If you look at the dictionary definition of ‘waste’ it is ‘unwanted or unusable materials or substances’, or ‘to use or expend carelessly’. I guess it is the latter definition that the TaxPayers’ Alliance is referring to.
Emotive headlines
In true emotive headlines, the Daily Mail suggests that ministers ‘waste’ £1 in every £6 and continue with a raft of statistics to show how every individual and the country could be better off if this weren’t the case.
The report of course takes most things out of context so that it is hard to justify half a million pounds lost in spare parts by the Ministry of Defence and an NHS trust spending more than £2,000 on art work. The suggestion that much tax payers’ money could be saved if the whole department of Culture, Media and Sport were lost, sorry incorporated into other departments and reminders to the NHS to be mindful that the Welfare State needs reining in. But is this waste in the true sense?
How can indoor plants be classified as a ‘waste’?
But you’ll know where I’m going with this. One of the ways tax payers’ money has been wasted is on plants! Yes the Welsh Assembly has ‘squandered’ £33,000 on potted plants.
It does make me feel that we are beating our heads against a brick wall. Haven’t they heard about the properties of indoor plants? I guess if they did, they wouldn’t class the moneys spent as a waste. Again we don’t know how the plants have been used, where they’ve been placed or how many people at the Welsh Assembly benefit directly from their presence.
What we do know
Plants are more than a way of making offices or workspaces look pretty. eFIG members all know that plants have great credentials. If they sent you their CV, you’d snap them up immediately. But let’s just highlight a couple of the benefits which could offset the cost and make the outlay seem worthwhile rather than a waste.
Productivity: DR Craig Knight found that plants in your workplace can increase productivity by 38%.

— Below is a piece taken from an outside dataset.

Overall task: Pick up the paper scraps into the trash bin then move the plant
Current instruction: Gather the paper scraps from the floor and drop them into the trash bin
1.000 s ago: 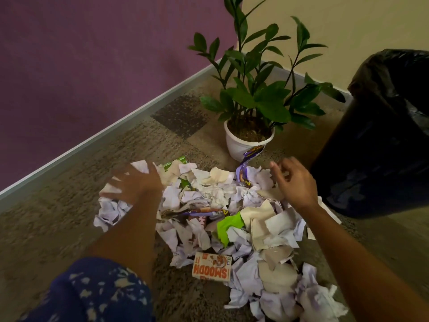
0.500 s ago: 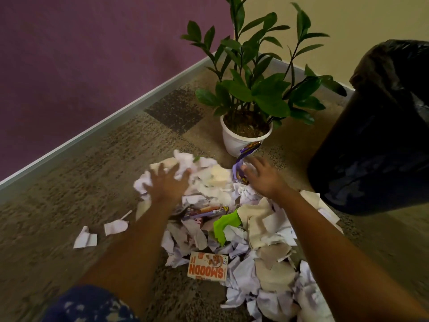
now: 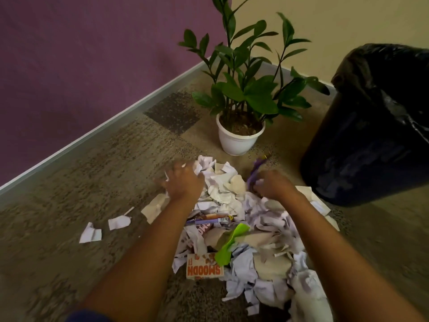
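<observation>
Both hands press into the far edge of the paper scraps (image 3: 241, 231): left hand (image 3: 183, 182) spread wide, right hand (image 3: 271, 184) curled around a purple wrapper (image 3: 254, 173).

Pile: a heap of crumpled white and tan paper scraps (image 3: 234, 189) is lying on the mottled brown carpet (image 3: 69, 187), near centre.
Plant: a leafy green plant in a white plastic pot (image 3: 236, 141) is standing just beyond the pile.
Bin: a dark round trash bin lined with a black bag (image 3: 371, 140) is standing at far right.
Strays: two loose white scraps (image 3: 90, 233) are lying left of the pile.
Hands: the left hand (image 3: 183, 182) and right hand (image 3: 271, 184) are resting on the pile's far end.
</observation>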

He also found that creativity can be improved by 45% and general wellbeing improves by 47%
Stress can also be reduced with plants. Virginia Lohr famously conducted a study that found plants reduced stress which enabled increased productivity. This was followed by research by Margaret Burchett who found that a plant at work reduced stress and other negative moods – anxiety, depression, anger and fatigue – between 40 – 60%.
Taking the savings that can be made by increased productivity and wellbeing and fewer days lost to stress and other related conditions, some might feel the indoor plant investment was more than worthwhile.